## DATASET EXTRACT
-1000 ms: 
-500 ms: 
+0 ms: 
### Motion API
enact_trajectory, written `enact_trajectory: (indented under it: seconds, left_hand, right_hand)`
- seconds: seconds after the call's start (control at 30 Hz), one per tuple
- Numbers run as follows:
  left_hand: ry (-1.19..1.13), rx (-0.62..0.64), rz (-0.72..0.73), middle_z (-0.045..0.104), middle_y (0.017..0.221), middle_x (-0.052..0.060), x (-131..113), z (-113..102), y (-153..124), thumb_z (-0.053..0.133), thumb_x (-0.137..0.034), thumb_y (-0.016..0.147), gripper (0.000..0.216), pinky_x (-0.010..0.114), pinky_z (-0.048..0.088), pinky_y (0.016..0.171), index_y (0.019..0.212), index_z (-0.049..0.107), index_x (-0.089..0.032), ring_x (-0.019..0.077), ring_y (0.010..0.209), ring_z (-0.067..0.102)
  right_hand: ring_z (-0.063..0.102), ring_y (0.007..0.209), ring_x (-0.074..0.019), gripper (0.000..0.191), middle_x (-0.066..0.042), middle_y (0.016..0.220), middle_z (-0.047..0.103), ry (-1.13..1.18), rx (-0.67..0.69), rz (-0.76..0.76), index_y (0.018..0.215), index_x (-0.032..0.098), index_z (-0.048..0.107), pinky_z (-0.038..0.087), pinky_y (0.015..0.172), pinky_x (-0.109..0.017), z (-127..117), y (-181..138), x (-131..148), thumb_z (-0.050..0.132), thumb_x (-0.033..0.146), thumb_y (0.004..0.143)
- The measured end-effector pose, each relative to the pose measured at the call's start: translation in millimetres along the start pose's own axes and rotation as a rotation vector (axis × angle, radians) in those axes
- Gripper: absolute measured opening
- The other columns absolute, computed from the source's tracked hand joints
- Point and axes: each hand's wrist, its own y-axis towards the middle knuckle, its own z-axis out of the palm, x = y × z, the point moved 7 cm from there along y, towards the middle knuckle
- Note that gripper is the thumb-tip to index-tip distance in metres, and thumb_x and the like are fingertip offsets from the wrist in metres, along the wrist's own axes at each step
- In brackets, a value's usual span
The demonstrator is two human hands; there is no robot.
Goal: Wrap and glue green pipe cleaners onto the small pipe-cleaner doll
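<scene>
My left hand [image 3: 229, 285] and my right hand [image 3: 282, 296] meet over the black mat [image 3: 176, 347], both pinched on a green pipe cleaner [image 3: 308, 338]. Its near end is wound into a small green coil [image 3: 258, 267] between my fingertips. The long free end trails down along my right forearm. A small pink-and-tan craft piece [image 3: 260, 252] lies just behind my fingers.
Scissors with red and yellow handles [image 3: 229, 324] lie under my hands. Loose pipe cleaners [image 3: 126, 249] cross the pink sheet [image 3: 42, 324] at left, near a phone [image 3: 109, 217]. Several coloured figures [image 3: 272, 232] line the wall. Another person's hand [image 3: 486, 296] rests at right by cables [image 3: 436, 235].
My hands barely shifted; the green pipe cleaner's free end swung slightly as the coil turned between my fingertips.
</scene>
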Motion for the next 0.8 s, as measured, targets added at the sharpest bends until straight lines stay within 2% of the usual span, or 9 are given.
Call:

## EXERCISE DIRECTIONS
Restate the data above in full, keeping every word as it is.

## OUTPUT FOR THIS TASK
-1000 ms: 
-500 ms: 
+0 ms: 
### Motion API
enact_trajectory, written `enact_trajectory: (indented under it: seconds, left_hand, right_hand)`
- seconds: seconds after the call's start (control at 30 Hz), one per tuple
- Numbers run as follows:
  left_hand: ry (-1.19..1.13), rx (-0.62..0.64), rz (-0.72..0.73), middle_z (-0.045..0.104), middle_y (0.017..0.221), middle_x (-0.052..0.060), x (-131..113), z (-113..102), y (-153..124), thumb_z (-0.053..0.133), thumb_x (-0.137..0.034), thumb_y (-0.016..0.147), gripper (0.000..0.216), pinky_x (-0.010..0.114), pinky_z (-0.048..0.088), pinky_y (0.016..0.171), index_y (0.019..0.212), index_z (-0.049..0.107), index_x (-0.089..0.032), ring_x (-0.019..0.077), ring_y (0.010..0.209), ring_z (-0.067..0.102)
  right_hand: ring_z (-0.063..0.102), ring_y (0.007..0.209), ring_x (-0.074..0.019), gripper (0.000..0.191), middle_x (-0.066..0.042), middle_y (0.016..0.220), middle_z (-0.047..0.103), ry (-1.13..1.18), rx (-0.67..0.69), rz (-0.76..0.76), index_y (0.018..0.215), index_x (-0.032..0.098), index_z (-0.048..0.107), pinky_z (-0.038..0.087), pinky_y (0.015..0.172), pinky_x (-0.109..0.017), z (-127..117), y (-181..138), x (-131..148), thumb_z (-0.050..0.132), thumb_x (-0.033..0.146), thumb_y (0.004..0.143)
- The measured end-effector pose, each relative to the pose measured at the call's start: translation in millimetres along the start pose's own axes and rotation as a rotation vector (axis × angle, radians) in those axes
- Gripper: absolute measured opening
- The other columns absolute, computed from the source's tracked hand joints
- Point and axes: each hand's wrist, its own y-axis towards the middle knuckle, its own z-axis out of the palm, x = y × z, the point moved 7 cm from there along y, towards the middle knuckle
- Note that gripper is the thumb-tip to index-tip distance in metres, and thumb_x and the like are fingertip offsets from the wrist in metres, along the wrist's own axes at each step
- In brackets, a value's usual span
The demonstrator is two human hands; there is no robot.
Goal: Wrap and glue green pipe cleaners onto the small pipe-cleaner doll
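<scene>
My left hand [image 3: 229, 285] and my right hand [image 3: 282, 296] meet over the black mat [image 3: 176, 347], both pinched on a green pipe cleaner [image 3: 308, 338]. Its near end is wound into a small green coil [image 3: 258, 267] between my fingertips. The long free end trails down along my right forearm. A small pink-and-tan craft piece [image 3: 260, 252] lies just behind my fingers.
Scissors with red and yellow handles [image 3: 229, 324] lie under my hands. Loose pipe cleaners [image 3: 126, 249] cross the pink sheet [image 3: 42, 324] at left, near a phone [image 3: 109, 217]. Several coloured figures [image 3: 272, 232] line the wall. Another person's hand [image 3: 486, 296] rests at right by cables [image 3: 436, 235].
My hands barely shifted; the green pipe cleaner's free end swung slightly as the coil turned between my fingertips.
</scene>
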Motion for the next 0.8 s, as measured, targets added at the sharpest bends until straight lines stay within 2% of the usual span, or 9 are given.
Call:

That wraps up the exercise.